Beeeeeeep! Oh look, a feeder trip. It is after hours, so the rubbernecking problem is greatly reduced. The feeder recloser tries to pick it up again, fails due to a sustained fault, and locks the feeder out. Following our typical procedure, I wait a minute, for the charred squirrel carcass to fall away, and try the feeder manually one more time. Pop, out again. OK, time to call out a trouble crew.

I pull out the callout list and find the on-call guy's info. Before I can dial, however, my phone rings in. The following conversation ensues:

Grumpy Dispatcher: ECC, Grumpy.
Important Vice President: Hey yeah, this is Power Company Important Vice President. Hey, my lights are out here.

Now, our direct-dial line is not a public line. We have a customer service department who screens and funnels calls so we dispatchers hear about a problem once instead of fielding all the hundreds of calls.

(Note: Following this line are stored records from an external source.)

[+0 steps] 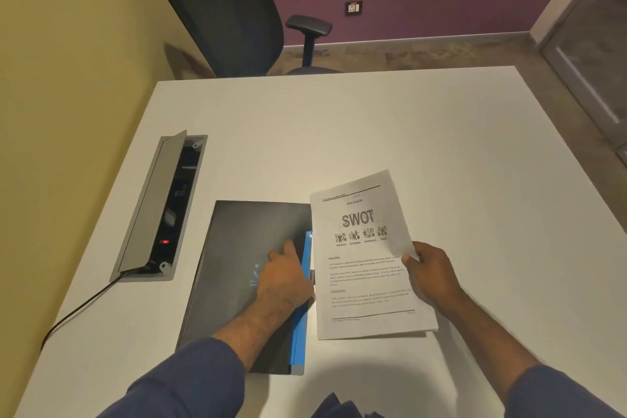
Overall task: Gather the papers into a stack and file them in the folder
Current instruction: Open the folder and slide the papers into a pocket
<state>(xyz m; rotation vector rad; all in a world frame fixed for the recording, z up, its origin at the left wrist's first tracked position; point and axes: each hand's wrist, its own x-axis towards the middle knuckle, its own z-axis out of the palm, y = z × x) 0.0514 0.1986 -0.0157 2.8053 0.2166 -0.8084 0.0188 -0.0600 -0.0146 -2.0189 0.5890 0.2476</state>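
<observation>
The papers (pixel 364 258) are pinched at their right edge by the right hand (pixel 429 273), held just right of the left hand (pixel 283 276), which is laid loosely flat on the dark folder (pixel 237 268) on the table (pixel 373 132), power box (pixel 163 207) further left.

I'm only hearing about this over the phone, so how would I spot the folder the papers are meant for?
Start at the white table in front of the office chair. Near its front edge, between the open cable box and the paper stack, lies the folder. It is the only dark, flat slab there, blue along its right edge, with the left hand resting on it.
</observation>
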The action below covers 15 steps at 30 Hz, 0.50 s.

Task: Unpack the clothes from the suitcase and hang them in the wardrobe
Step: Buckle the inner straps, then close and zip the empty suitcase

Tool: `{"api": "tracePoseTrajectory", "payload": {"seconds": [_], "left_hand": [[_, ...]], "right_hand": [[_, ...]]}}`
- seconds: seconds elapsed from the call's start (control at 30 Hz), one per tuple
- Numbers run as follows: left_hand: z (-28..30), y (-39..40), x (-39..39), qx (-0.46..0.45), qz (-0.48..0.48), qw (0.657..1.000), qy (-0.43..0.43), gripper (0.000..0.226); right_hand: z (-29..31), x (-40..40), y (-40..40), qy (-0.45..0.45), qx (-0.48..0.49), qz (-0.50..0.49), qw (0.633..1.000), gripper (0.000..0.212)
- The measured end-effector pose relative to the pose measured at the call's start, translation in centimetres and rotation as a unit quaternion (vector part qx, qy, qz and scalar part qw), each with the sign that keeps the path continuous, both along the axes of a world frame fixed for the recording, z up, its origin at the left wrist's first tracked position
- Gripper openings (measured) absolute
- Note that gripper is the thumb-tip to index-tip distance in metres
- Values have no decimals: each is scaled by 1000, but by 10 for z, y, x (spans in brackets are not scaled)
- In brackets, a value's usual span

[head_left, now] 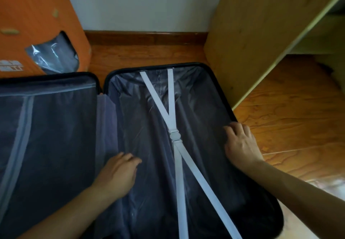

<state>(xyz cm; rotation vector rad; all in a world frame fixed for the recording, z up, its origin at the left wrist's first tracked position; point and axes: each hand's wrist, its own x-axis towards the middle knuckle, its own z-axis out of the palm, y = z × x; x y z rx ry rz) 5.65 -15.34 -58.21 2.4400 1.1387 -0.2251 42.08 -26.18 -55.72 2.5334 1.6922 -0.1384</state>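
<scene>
Both hands, left hand (119, 173) and right hand (240, 143), seemingly loose-fingered, rest in the open suitcase (149, 164) beside its buckled straps (174, 136)

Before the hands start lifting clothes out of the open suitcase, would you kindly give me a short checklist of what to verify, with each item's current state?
1. Suitcase lies fully open: ok.
2. Strap buckle undone: not ok, it is clasped across the right half.
3. Left hand free of load: ok, resting on the plastic-covered contents.
4. Right hand free: ok, at the right rim.
5. Clothes loose under the plastic: cannot tell.
6. Wardrobe within reach: cannot tell.
</scene>
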Motion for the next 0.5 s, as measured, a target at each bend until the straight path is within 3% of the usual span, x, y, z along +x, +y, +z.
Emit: {"api": "tracePoseTrajectory", "payload": {"seconds": [0.13,0.2,0.3,0.37,0.43,0.5], "left_hand": [[-19,-9,-28,86,-45,990,105,45],[-9,-27,-38,28,-24,991,126,57],[33,-60,-44,-79,21,992,101,64],[53,-80,-39,-208,90,971,76,64],[74,-91,-34,-256,177,950,35,61],[96,-96,-29,-299,228,925,50,56]], "right_hand": [[-3,8,-14,71,-125,-100,984,66],[6,17,-21,132,-156,-189,961,59],[-3,41,-33,262,-181,-225,921,44],[-20,52,-33,347,-164,-270,883,46],[12,35,-21,391,-139,-275,867,40],[38,25,-17,408,-129,-299,853,40]]}}
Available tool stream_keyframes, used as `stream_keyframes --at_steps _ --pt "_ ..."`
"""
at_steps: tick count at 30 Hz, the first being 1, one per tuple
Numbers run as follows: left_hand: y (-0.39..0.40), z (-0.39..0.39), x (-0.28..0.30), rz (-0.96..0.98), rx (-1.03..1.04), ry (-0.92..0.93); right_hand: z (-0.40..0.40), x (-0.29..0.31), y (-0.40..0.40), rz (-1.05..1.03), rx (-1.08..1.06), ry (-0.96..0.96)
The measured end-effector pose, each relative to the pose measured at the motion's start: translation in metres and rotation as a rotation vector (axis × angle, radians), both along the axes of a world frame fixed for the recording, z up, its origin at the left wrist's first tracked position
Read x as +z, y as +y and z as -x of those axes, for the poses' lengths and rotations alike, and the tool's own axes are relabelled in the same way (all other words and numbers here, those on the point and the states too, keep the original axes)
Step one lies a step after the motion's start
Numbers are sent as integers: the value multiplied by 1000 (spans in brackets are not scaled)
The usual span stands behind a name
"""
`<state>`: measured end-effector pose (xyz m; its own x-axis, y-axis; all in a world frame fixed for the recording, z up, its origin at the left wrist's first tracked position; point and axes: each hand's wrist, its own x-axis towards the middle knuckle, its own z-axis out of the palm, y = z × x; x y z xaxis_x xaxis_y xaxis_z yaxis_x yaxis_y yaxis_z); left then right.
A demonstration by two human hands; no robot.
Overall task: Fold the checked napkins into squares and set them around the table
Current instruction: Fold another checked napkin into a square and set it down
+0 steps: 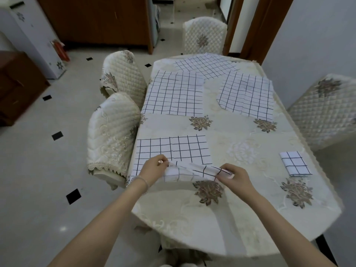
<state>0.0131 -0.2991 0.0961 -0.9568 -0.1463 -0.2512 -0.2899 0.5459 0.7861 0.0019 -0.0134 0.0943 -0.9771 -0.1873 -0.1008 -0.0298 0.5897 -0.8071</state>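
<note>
Tablecloth (240, 218): cream, embroidered with brown flower motifs, covers the table.
Chairs: four in quilted cream covers; two side by side at 9 o'clock of the table, near chair (113, 139) and far chair (123, 74); one at 12 o'clock (205, 35); one at 3 o'clock (325, 112).
Floor (38, 180): pale tiles with small black diamond insets.
Cabinet (96, 20): brown wood, at 11 o'clock, well apart from the table.
White appliance (32, 39): at 10 o'clock, flower decals on its front.

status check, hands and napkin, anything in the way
Left hand and right hand each grip near edge of napkin, mid-fold. One folded square set at right. Nothing in the way.
</note>
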Motion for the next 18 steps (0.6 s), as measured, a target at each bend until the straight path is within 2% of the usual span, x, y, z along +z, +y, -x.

You have to know someone or be someone to have our direct dial line. Obviously, I am pretty sure Important Vice President is on this tripped feeder.

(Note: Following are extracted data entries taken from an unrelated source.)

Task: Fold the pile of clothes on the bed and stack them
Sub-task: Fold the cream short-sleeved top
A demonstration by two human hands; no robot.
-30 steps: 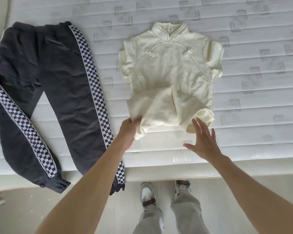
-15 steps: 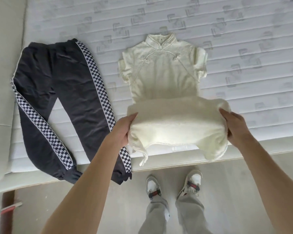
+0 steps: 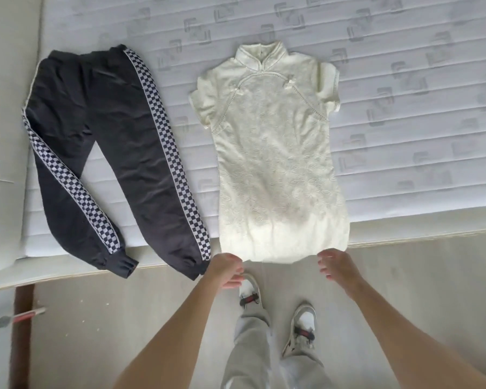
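Observation:
A cream short-sleeved dress with a stand-up collar lies flat and face up on the white mattress, its hem hanging over the near edge. My left hand is just below the hem's left corner and my right hand just below its right corner. Both have loosely curled fingers with no cloth seen between them. Black trousers with checkered side stripes lie spread out to the left of the dress, cuffs over the bed edge.
The mattress stretches away behind and to the right of the dress. A pale padded bed side runs along the left. Below the edge are a light floor, my two sneakers and a dark wooden post.
The dress's lower half, earlier folded up and gripped at both sides, has been pulled down toward me and laid out flat. My hands have dropped to the hem and let go.

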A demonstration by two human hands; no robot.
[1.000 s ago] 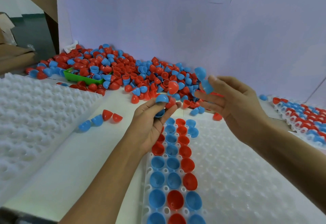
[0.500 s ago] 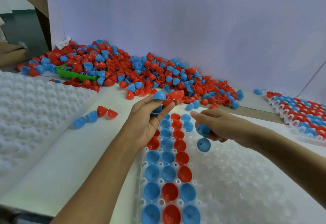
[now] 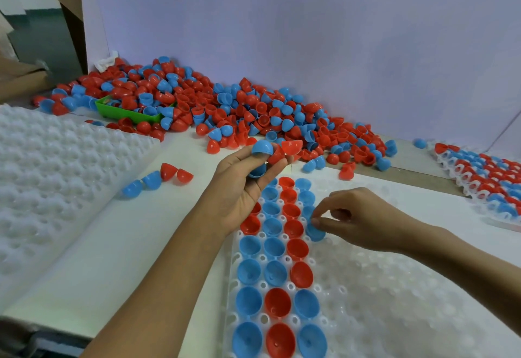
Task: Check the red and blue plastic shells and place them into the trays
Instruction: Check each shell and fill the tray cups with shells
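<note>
1. Fingers of the right hand [image 3: 358, 218] pinch a blue plastic half-shell [image 3: 315, 231] over the white dimpled tray [image 3: 394, 287], at 3 o'clock of its filled rows.
2. Left hand [image 3: 245, 185], at 11 o'clock, holds several red and blue shells [image 3: 277, 149].
3. Loose shell pile [image 3: 225, 109] lies at 12 o'clock.

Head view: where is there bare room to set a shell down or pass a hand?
Free: the white dimpled tray right of its three filled columns, under the right hand, and the bare white strip between it and the empty left tray. Crowded: the red and blue shell pile along the wall, around the green bin.
</note>
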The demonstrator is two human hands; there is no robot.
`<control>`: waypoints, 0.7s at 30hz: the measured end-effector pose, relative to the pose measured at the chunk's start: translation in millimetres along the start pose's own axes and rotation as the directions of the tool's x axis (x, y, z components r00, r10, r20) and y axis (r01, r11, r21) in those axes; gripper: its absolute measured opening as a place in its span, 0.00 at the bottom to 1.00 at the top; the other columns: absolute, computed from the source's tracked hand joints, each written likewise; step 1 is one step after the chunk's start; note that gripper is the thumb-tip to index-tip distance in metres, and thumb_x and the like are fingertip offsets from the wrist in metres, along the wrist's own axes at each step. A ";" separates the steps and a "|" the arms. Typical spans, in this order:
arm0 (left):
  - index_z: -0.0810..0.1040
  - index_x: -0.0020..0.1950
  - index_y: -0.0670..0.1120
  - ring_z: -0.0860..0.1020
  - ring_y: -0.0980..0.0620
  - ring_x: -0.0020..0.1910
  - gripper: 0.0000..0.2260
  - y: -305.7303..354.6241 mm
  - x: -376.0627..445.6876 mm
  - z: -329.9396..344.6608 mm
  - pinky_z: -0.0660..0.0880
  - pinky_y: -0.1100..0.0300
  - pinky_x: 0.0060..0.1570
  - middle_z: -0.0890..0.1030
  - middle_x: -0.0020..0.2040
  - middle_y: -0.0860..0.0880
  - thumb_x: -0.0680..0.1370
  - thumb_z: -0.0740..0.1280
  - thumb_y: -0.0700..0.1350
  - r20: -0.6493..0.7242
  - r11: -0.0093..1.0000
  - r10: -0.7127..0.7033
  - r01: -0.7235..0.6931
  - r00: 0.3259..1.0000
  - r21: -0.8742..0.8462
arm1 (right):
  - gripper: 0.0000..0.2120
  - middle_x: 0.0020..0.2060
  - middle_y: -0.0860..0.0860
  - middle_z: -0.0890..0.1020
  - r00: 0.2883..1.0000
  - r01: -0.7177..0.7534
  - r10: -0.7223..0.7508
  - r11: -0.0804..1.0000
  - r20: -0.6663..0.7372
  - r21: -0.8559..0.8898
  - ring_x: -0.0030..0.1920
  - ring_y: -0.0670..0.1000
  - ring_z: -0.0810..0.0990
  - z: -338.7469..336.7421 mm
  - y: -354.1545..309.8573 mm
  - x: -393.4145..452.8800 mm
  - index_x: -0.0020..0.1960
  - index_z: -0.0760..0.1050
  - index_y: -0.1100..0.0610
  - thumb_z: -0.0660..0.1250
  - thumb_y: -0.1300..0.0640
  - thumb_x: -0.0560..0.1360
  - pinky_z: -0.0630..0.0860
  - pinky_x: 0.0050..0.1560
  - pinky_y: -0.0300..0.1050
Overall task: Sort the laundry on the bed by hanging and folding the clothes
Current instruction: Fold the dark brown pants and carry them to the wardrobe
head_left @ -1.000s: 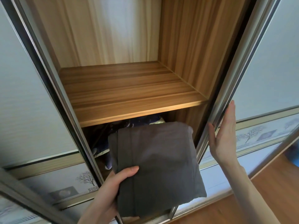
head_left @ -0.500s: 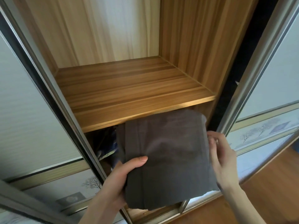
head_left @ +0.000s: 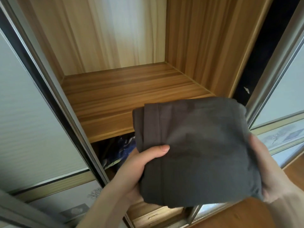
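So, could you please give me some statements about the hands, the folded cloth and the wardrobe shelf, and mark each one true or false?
1. Both the left hand and the right hand hold the folded dark grey garment. True.
2. The garment lies flat on the wooden wardrobe shelf. False: it is held in front of the shelf.
3. The wooden shelf carries a pile of clothes. False: nothing shows on it.
4. Dark blue patterned fabric shows below the shelf. True.
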State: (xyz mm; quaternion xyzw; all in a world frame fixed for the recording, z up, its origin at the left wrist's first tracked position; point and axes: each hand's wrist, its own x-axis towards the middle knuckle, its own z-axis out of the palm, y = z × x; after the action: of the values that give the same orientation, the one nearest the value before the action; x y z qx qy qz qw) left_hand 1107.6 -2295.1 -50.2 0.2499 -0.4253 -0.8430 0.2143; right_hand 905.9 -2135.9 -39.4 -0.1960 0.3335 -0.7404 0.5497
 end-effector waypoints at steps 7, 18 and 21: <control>0.82 0.67 0.44 0.87 0.40 0.55 0.25 45.3 30.5 8.0 0.85 0.50 0.47 0.86 0.58 0.40 0.69 0.78 0.41 -0.068 0.975 0.204 -0.196 0.977 0.109 | 0.17 0.54 0.55 0.88 0.969 0.115 -0.219 0.810 -0.116 -0.576 0.50 0.54 0.89 21.4 -45.7 43.5 0.56 0.86 0.50 0.78 0.54 0.67 0.84 0.41 0.43; 0.79 0.67 0.53 0.87 0.52 0.53 0.21 100.2 75.3 -7.9 0.84 0.49 0.56 0.88 0.55 0.53 0.75 0.79 0.50 -0.322 0.842 0.510 -0.386 0.798 0.378 | 0.32 0.59 0.47 0.82 0.948 0.169 -0.317 0.572 -0.027 -0.803 0.51 0.46 0.85 63.0 -80.4 148.5 0.74 0.68 0.49 0.77 0.46 0.74 0.82 0.39 0.35; 0.79 0.66 0.52 0.87 0.53 0.52 0.20 105.7 88.0 -16.3 0.84 0.53 0.53 0.87 0.56 0.52 0.76 0.79 0.49 -0.383 0.821 0.535 -0.355 0.753 0.447 | 0.33 0.59 0.47 0.81 0.953 0.161 -0.303 0.521 -0.005 -0.838 0.53 0.48 0.83 62.9 -77.4 175.6 0.77 0.66 0.50 0.76 0.47 0.76 0.80 0.36 0.34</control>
State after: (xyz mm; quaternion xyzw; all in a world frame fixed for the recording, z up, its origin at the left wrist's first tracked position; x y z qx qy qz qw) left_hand 1064.2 -2413.2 7.6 0.3793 -0.5455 -0.5848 0.4654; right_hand 838.4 -2305.9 46.2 -0.4180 0.6536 -0.5744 0.2611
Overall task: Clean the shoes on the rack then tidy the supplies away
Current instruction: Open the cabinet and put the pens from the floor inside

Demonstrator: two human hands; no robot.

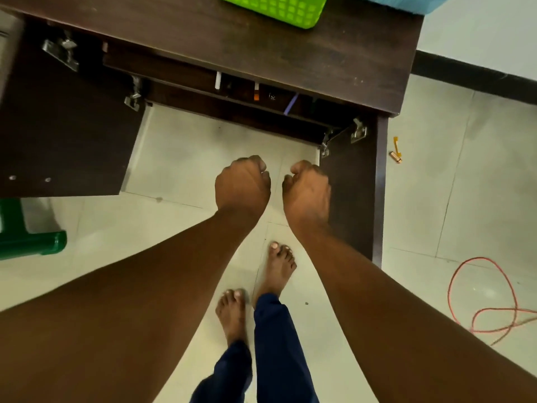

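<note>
I look straight down at a dark wooden shoe cabinet (pixel 261 53) with both doors swung open. Its left door (pixel 58 135) and right door (pixel 357 193) stand out over the floor. Only the front edges of the inner shelves (pixel 232 91) show, with a few shoe soles and straps peeking out. My left hand (pixel 242 184) and my right hand (pixel 308 190) hang side by side in front of the opening, fingers curled shut, nothing visible in either. A lime green plastic basket (pixel 279 10) sits on the cabinet top.
My bare feet (pixel 279 269) stand on pale floor tiles. A green plastic stool leg (pixel 32 242) is at the left. An orange cable (pixel 494 301) loops on the floor at the right, near small orange scraps (pixel 395 154). A black skirting (pixel 476 80) runs along the wall.
</note>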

GD: Hello Mr. Important, what's your address?
IVP: 4624 Expensive Lane
GD: Yes sir, the feeder for your area is open.
.....(3-4 seconds of silence).....
IVP: Well, do you know why? Do you know what happened?
GD: No, sir. It just tripped, I don't know the cause yet.
.....(more awkward silence).....
IVP: (getting impatient with me) Well, uh, what are you doing about it??
GD: Nothing at the moment.
IVP: (indignant!) What? Why not?!
GD: Sir, I am on the phone, talking to you.
.....(sharp intake of breath, then loud silence).....
IVP: Hey, then. OK, I'll let you get back to it. Um, thanks.

That VP never called me on the desk again.